SIGFPE and siginfo_t

From: Eiler, James A. (James.Eiler@alcoa.com)
Date: Fri Jun 27 2003 - 23:51:26 EDT


Hi All,

I apologize, but this is a bit long....

I'm running Tru64 UNIX, several versions (4.0G, 5.1A, 5.1B), various Patch
Kits.

I've got a C program that runs on all of these. This program is timer
driven
and reads analog input data and processes it. This program is fairly large
and was written by numerous folks over a period of years.

Occasionally, one or more of the analog input signals is zero. And when the
program does a divide by zero, a SIGFPE is generated.

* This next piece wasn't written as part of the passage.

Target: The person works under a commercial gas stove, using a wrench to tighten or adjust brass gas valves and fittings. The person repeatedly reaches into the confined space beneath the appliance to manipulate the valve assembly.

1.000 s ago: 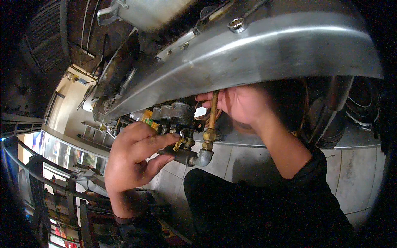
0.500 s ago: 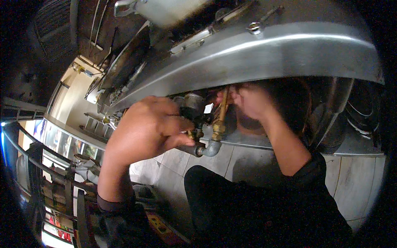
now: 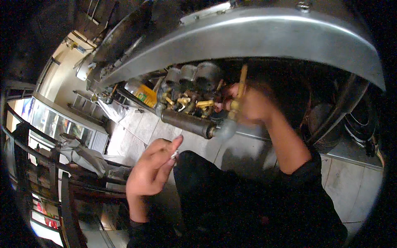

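Note:
Below the metal counter's front, a dark gas manifold pipe (image 3: 186, 123) carries several brass valves (image 3: 204, 104) with round grey metal burner mouths (image 3: 208, 74) above them. At its right end a grey elbow (image 3: 226, 129) joins an upright brass pipe (image 3: 240, 89). My left hand (image 3: 151, 169) is off the manifold, low and to its left, pinching a small whitish piece (image 3: 174, 155) too small to name. Reaching under the counter, my right hand (image 3: 254, 105) is behind the brass pipe, beside the rightmost valve. Its fingers are blurred and partly hidden.
The curved steel counter edge (image 3: 248, 35) overhangs the manifold. A yellow-labelled container (image 3: 144, 96) stands behind it on the left. Dark round pans (image 3: 359, 107) sit at the right. A black metal rack (image 3: 45, 165) and a glass-fronted display cabinet (image 3: 62, 124) are at the left.
My left hand has left the valves and come down toward me, pinching a small whitish piece. My right hand stays by the brass pipe. The view has shifted, baring more of the manifold.

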`<action>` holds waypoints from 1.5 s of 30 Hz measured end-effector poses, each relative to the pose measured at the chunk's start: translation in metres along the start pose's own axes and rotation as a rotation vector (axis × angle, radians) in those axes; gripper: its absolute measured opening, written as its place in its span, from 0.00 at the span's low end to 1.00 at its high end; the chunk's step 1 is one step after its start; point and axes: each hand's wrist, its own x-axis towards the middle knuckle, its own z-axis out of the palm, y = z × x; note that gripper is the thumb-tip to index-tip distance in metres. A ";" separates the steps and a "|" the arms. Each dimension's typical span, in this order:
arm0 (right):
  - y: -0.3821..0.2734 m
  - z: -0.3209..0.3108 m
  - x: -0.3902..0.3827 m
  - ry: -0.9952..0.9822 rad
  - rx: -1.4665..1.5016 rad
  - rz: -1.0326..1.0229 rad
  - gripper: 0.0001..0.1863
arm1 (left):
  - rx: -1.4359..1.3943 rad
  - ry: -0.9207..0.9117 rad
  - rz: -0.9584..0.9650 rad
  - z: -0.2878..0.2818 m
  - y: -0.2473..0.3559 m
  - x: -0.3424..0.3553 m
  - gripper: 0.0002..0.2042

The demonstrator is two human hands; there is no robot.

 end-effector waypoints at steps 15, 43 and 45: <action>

We need this program to keep running, so I've put in a signal handler to
process the SIGFPE signal. I know I'm doing a bad thing in the SIGFPE
signal handler in that I'm doing an fprintf to stderr indicating that
the program has done a divide by zero - but at least we know when the
SIGFPE has been generated. But, we'd like to know which line of code is
generating the error.

If I took out the signal handler, I could very easily determine the exact
line of code from the core file. But, like I said, we need to keep this
program running....

I'm trying to use the siginfo_t structure that's described in Section 5.4,
"Realtime Signal Handling", of the Guide to Realtime Programming.
As I read it, when a SIGFPE is generated, siginfo_t should contain the
address of the bad instruction in member si_addr.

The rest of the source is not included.